[imported_topaz1968]

Also there is an article entitled Recent Sea-Level Contributions of the Antarctic and Greenland Ice Sheets from the 16 March 2007 issue of Science (to which I am now subscribed, however you may only be able to read the abstract if you are not probably):

http://www.sciencemag.org/cgi/conten...;315/5818/1529

In the above article they present that they have found the Greenland and West Antarctic Ice Sheets are melting much faster than they can explain. The models do not use dynamics for these sheets that would allow them to melt as quickly as they are, and they are starting research to really understand the dynamics of what is happening. Here is the conclusion at the end of the article:

Quote:

Implications for the Future

It is reasonable to conclude that, today, the EAIS is gaining some 25 Gt year–1, the WAIS is losing about 50 Gt year–1, and the GIS is losing about 100 Gt year–1. These trends provide a sea-level contribution of about 0.35 mm year–1, a modest component of the present rate of sea-level rise of 3.0 mm year–1. Because 50 Gt year–1 is a very recent contribution, the ice sheets made little contribution to 20th-century sea-level rise. However, what has also emerged is that the losses are dominated by ice dynamics. Whereas past assessments (47 ) considered the balance between accumulation and ablation, the satellite observations reveal that glacier accelerations of 20 to 100% have occurred over the past decade. The key question today is whether these accelerations may be sustained, or even increase, in the future.

The question is difficult because the causes of the instabilities have yet to be established. The geological record (48 ) suggests that some 10,000 years ago, the Amundsen sector of the WAIS extended only 100 km farther than today, confining the present rate of retreat to more recent times, and the drawdown of the Amundsen sector ice streams has been linked (49) to a recent trigger in the ocean. A comparable argument may be extended to the thinning glaciers in East Antarctica and Greenland, which are also marine terminated. Equally, there is no direct evidence of a warming of the Amundsen Sea, and it has long been held possible that the marine-terminated WAIS, and the Amundsen sector in particular, may be geometrically unstable (50), and the retreating East Antarctica streams have a similar geometry (Fig. 2A).

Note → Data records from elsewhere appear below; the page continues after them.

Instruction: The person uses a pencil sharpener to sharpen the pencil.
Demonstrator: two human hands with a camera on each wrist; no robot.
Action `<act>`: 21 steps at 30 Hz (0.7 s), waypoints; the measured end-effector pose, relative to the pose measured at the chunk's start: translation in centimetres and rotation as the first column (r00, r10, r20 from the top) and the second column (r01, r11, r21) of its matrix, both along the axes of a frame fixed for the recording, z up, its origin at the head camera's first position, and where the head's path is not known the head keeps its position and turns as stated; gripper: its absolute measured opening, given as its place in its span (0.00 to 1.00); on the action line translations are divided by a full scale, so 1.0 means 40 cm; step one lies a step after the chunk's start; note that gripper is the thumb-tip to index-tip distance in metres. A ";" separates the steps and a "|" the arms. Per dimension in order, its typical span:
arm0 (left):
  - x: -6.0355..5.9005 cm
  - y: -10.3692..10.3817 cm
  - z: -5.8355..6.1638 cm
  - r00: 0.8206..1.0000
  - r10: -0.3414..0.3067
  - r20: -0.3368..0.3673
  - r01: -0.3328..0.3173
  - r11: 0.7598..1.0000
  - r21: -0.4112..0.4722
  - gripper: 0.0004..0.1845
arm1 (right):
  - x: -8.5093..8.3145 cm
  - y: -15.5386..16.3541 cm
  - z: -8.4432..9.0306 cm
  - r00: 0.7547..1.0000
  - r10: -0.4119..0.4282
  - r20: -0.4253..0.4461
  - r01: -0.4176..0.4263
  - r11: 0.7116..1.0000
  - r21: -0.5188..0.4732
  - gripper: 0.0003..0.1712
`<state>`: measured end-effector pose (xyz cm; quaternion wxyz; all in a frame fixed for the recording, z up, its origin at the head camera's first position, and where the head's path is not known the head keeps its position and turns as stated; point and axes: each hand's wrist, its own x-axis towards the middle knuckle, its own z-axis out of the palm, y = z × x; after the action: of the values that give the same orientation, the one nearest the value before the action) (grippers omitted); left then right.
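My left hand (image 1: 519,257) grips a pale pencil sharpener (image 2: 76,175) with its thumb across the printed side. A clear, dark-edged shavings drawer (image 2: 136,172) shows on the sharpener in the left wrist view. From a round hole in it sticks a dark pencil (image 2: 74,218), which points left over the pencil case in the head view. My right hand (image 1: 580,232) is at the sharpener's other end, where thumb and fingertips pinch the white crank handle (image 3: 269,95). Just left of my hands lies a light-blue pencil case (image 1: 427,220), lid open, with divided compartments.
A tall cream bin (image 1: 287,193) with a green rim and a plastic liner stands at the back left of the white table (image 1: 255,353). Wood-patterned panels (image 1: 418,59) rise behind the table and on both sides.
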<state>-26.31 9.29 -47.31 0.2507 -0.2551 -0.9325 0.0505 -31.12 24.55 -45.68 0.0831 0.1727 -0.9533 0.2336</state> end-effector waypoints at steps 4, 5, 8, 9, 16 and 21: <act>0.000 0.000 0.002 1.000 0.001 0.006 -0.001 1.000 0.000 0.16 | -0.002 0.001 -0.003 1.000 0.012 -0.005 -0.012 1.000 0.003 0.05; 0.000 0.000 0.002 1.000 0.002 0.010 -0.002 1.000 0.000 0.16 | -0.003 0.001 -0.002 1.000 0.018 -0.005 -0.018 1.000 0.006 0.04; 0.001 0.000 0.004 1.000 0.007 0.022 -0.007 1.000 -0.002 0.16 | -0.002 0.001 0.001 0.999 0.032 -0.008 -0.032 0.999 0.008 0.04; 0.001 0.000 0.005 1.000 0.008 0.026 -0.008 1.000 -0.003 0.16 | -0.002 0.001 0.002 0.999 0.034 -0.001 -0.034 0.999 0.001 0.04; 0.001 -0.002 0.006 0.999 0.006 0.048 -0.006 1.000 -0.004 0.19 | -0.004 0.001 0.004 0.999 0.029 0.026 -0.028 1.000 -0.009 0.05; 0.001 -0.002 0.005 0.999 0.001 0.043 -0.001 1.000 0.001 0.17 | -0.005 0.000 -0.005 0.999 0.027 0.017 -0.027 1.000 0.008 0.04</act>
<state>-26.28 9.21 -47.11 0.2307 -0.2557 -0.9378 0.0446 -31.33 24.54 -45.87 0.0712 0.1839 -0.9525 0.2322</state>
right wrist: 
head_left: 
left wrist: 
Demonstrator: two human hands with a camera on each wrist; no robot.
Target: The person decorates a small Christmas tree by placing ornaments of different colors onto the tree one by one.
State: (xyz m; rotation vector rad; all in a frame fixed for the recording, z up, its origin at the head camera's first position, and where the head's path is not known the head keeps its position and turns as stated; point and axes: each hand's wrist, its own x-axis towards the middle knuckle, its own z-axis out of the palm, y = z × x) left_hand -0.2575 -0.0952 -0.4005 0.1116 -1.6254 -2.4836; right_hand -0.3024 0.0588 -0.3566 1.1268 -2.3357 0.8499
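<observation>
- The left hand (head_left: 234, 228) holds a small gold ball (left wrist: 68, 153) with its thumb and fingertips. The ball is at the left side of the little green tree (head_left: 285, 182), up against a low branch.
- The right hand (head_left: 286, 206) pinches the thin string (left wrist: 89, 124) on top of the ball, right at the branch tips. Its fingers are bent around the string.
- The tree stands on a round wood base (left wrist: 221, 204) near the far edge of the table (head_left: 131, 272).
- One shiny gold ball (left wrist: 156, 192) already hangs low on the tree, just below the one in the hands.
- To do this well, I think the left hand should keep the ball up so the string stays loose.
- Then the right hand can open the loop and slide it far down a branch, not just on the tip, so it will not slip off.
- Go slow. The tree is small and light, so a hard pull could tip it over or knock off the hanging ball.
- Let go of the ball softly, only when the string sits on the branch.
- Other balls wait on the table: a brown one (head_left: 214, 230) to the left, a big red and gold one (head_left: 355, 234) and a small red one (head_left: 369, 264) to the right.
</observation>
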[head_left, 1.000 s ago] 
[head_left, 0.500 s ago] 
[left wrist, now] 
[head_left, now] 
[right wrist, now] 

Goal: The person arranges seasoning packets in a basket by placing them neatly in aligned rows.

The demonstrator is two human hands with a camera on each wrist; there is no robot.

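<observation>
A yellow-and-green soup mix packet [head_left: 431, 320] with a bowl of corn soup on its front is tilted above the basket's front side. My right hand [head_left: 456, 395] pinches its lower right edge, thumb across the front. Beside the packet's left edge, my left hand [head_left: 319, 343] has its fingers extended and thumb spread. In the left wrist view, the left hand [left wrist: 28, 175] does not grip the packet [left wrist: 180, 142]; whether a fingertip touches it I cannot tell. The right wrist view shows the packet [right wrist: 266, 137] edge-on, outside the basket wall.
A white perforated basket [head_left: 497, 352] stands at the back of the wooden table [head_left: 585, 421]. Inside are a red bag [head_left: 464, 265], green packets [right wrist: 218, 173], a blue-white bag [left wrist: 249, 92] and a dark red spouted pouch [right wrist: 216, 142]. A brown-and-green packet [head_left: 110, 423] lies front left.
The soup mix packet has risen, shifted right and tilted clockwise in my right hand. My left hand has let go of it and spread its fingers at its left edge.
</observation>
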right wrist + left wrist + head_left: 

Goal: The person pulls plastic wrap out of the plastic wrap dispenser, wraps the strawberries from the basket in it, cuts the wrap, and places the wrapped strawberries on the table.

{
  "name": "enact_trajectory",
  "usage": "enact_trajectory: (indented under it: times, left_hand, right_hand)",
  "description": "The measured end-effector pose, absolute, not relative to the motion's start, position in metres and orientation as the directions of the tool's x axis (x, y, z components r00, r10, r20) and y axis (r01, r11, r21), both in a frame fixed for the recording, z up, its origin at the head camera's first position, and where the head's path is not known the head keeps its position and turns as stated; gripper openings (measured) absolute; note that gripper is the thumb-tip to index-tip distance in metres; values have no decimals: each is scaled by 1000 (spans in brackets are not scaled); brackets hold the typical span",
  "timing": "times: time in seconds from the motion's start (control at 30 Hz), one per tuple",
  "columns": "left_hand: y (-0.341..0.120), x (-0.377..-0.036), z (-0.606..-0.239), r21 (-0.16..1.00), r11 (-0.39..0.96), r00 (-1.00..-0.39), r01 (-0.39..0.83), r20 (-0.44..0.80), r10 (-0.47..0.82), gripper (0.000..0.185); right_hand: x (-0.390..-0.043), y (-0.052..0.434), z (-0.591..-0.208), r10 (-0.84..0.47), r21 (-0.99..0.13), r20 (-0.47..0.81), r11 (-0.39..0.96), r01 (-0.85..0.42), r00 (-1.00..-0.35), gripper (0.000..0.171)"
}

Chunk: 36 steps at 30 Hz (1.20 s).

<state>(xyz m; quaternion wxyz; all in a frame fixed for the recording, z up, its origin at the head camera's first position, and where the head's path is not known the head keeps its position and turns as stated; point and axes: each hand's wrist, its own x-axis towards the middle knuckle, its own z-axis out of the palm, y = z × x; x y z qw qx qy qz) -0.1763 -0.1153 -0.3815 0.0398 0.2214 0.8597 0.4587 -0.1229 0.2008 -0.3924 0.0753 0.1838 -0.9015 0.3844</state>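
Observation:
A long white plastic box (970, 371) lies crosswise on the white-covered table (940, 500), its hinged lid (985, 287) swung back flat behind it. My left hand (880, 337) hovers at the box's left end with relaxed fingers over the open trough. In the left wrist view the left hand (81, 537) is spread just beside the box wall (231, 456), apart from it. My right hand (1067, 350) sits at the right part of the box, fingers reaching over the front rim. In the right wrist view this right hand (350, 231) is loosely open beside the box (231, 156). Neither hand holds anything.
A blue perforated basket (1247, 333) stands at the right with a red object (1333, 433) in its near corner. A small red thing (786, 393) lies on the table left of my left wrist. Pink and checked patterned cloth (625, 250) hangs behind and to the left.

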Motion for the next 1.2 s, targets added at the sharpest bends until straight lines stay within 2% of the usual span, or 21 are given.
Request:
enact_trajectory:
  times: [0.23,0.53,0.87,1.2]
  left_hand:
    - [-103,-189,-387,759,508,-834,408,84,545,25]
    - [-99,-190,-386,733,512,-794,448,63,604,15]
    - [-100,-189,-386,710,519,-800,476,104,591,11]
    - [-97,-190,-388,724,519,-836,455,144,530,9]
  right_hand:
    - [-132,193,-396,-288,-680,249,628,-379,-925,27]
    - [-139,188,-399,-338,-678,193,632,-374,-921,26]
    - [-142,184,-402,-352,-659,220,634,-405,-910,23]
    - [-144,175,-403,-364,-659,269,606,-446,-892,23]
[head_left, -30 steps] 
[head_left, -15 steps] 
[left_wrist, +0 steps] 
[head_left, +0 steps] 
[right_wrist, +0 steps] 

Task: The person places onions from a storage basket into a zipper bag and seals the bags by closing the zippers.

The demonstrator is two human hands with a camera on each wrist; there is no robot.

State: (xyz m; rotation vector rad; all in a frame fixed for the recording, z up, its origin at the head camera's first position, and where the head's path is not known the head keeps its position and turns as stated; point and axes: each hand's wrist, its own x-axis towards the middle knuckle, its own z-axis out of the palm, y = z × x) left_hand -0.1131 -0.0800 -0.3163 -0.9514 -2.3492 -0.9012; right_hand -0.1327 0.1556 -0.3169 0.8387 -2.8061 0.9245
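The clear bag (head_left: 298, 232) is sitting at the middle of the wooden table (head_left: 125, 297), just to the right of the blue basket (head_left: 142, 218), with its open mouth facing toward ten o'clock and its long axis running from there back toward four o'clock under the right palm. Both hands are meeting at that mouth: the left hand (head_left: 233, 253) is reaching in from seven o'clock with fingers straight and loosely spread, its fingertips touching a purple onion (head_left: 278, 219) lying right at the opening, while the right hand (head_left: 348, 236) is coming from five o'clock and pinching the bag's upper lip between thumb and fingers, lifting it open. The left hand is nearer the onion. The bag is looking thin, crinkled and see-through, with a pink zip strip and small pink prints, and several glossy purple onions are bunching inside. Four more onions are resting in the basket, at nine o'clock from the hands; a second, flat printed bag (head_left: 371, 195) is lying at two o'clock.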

In Greenland, where summer melting is widespread and increasing, Global Positioning System measurements have shown the melting to affect flow velocity in the ice sheet interior (26), introducing the possibility that increased surface meltwater is reaching the bed and accelerating the ice flow to the ocean.

The discovery that particular ice streams and glaciers are dominating ice sheet mass losses means that today our ability to predict future changes is limited. Present numerical models capture neither the details of actual ice streams nor, in Greenland, those of hydraulic connections between the surface and the bed. In addition, the detailed mechanics at the grounding line still remain to be fully worked out. In consequence, the view that the changing sea-level contribution of the Antarctic and Greenland ice sheets in the 21st century will be both small and negative as a result of accumulating snow in Antarctica [e.g., –0.05 mm year–1 in (1)] is now uncertain. Because our predictive ability is limited, continued observation is essential. The satellite record clearly identifies the particular ice streams and glaciers whose evolution is of greatest concern. The causes of their instability need to be identified. Their detailed basal topography, their basal hydrology, and the details of the interaction with their surrounding shelf seas need to be established. Numerical models that capture the detailed dynamics of these glaciers and their hydrology are required. Of equal importance are meteorological and ice core measurements that will increase confidence in forecast models of accumulation and ablation fluctuations, because to a considerable extent these limit interpretations of the short satellite records. There is a great deal that the International Polar Year may achieve.